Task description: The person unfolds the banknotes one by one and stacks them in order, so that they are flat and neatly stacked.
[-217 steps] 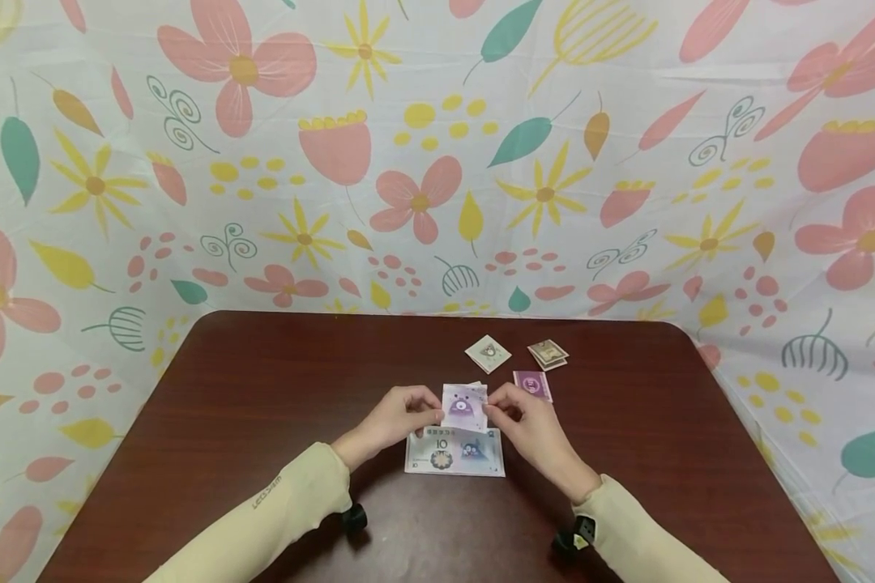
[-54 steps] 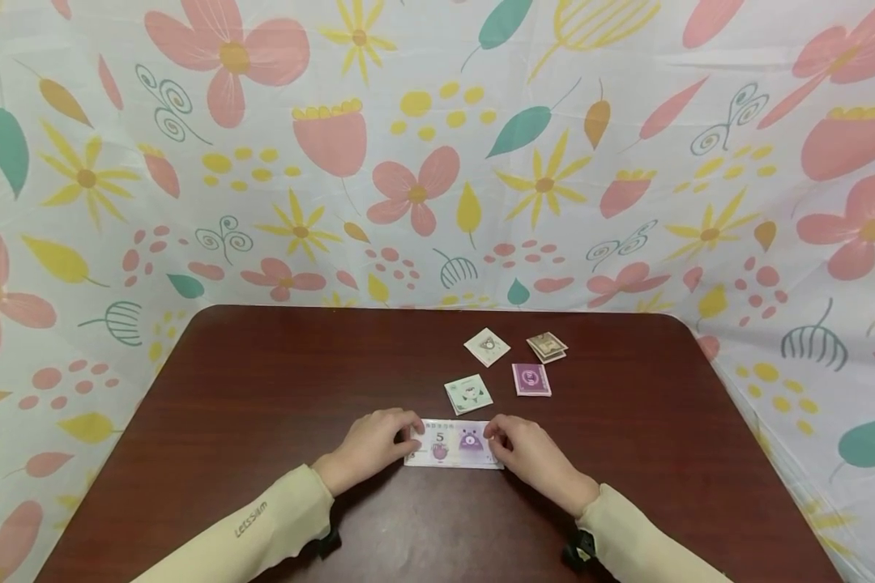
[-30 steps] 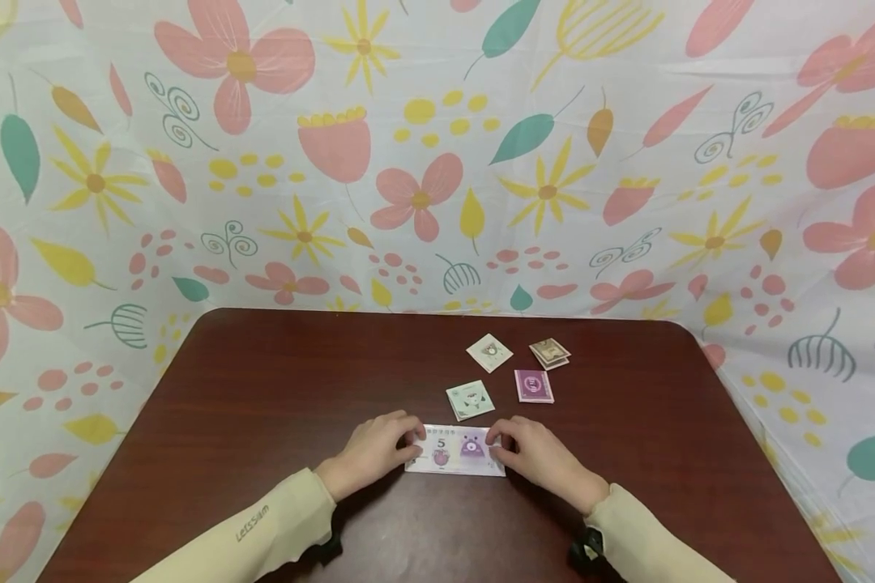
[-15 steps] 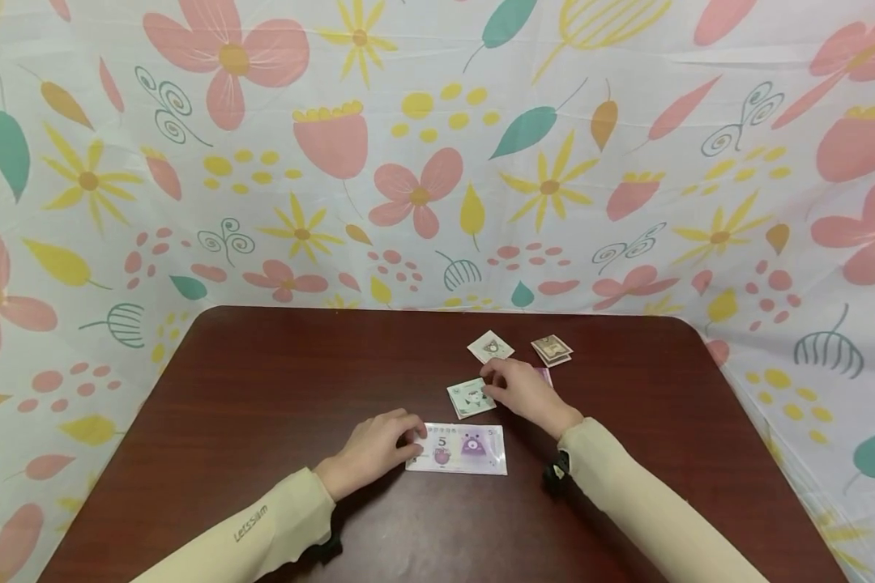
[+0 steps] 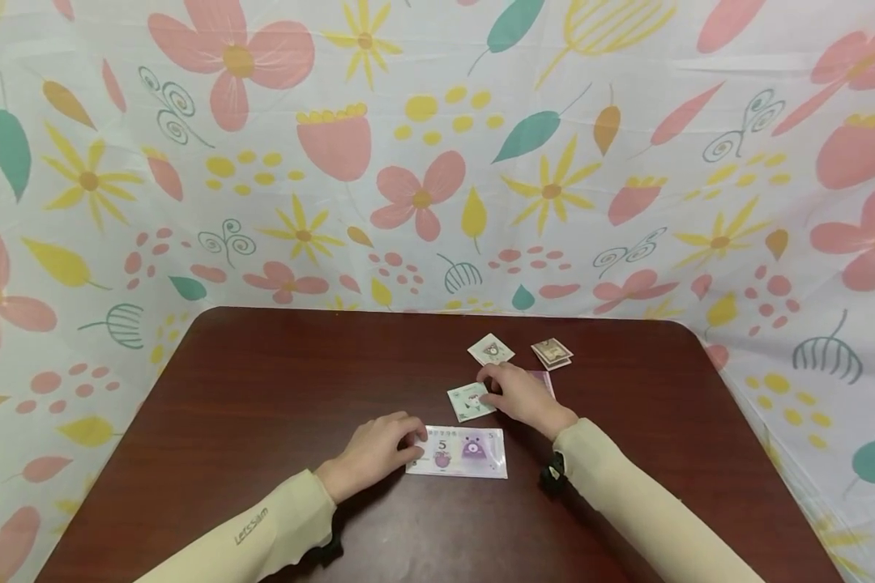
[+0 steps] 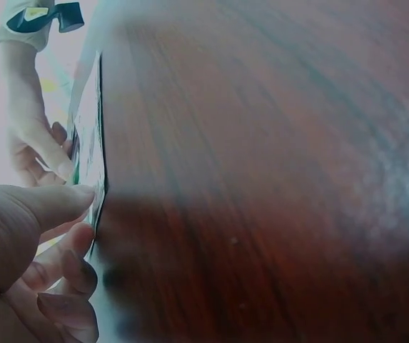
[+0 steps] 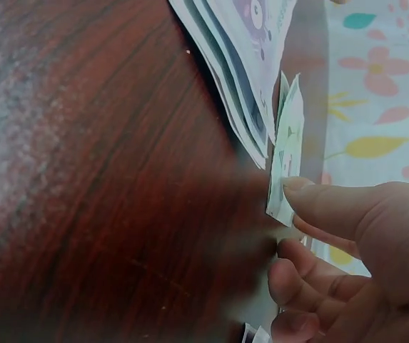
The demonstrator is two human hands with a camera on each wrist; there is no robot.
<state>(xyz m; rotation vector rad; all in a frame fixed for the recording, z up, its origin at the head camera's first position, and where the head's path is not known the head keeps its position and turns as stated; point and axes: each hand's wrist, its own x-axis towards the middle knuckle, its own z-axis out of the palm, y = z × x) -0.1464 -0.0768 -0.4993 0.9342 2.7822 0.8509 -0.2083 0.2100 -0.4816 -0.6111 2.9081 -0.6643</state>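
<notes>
- Beneath the loosely bent fingers of the left hand (image 5: 374,453), the purple note marked 5 (image 5: 457,461) lies on the worktop (image 5: 277,380); the fingertips rest on its left end without wrapping round it.
- At the thumb of the right hand (image 5: 528,398), just beyond the purple note, the folded green note (image 5: 467,402) is touched on its face; I cannot tell whether the fingers grasp it.
- Lifting it well calls, I judge, for a low pinch near that thumb, a fingertip slid under both folds so they rise together.
- Light pressure from the left fingertips should do; a sideways drag could skew the purple note.
- The right wrist view shows several sheet edges (image 7: 227,107) below the purple note, and green flaps gaping away from the thumb; from the head both look nearly flat.
- The head view alone clearly shows what lies past the right fingers: a pale folded note (image 5: 491,350), a brown folded note (image 5: 552,351) farther right, and a purple folded note (image 5: 543,377) partly hidden by the hand.
- The left wrist view catches the purple note almost edge-on at the thumb, its printing washed out.
</notes>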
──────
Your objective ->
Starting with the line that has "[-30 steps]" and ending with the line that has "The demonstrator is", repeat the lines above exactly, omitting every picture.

Exercise output ->
[-30 steps] 
[-15 steps] 
[+0 steps] 
[+0 steps] 
[+0 steps] 
The demonstrator is two human hands with a camera on each wrist; there is no robot.

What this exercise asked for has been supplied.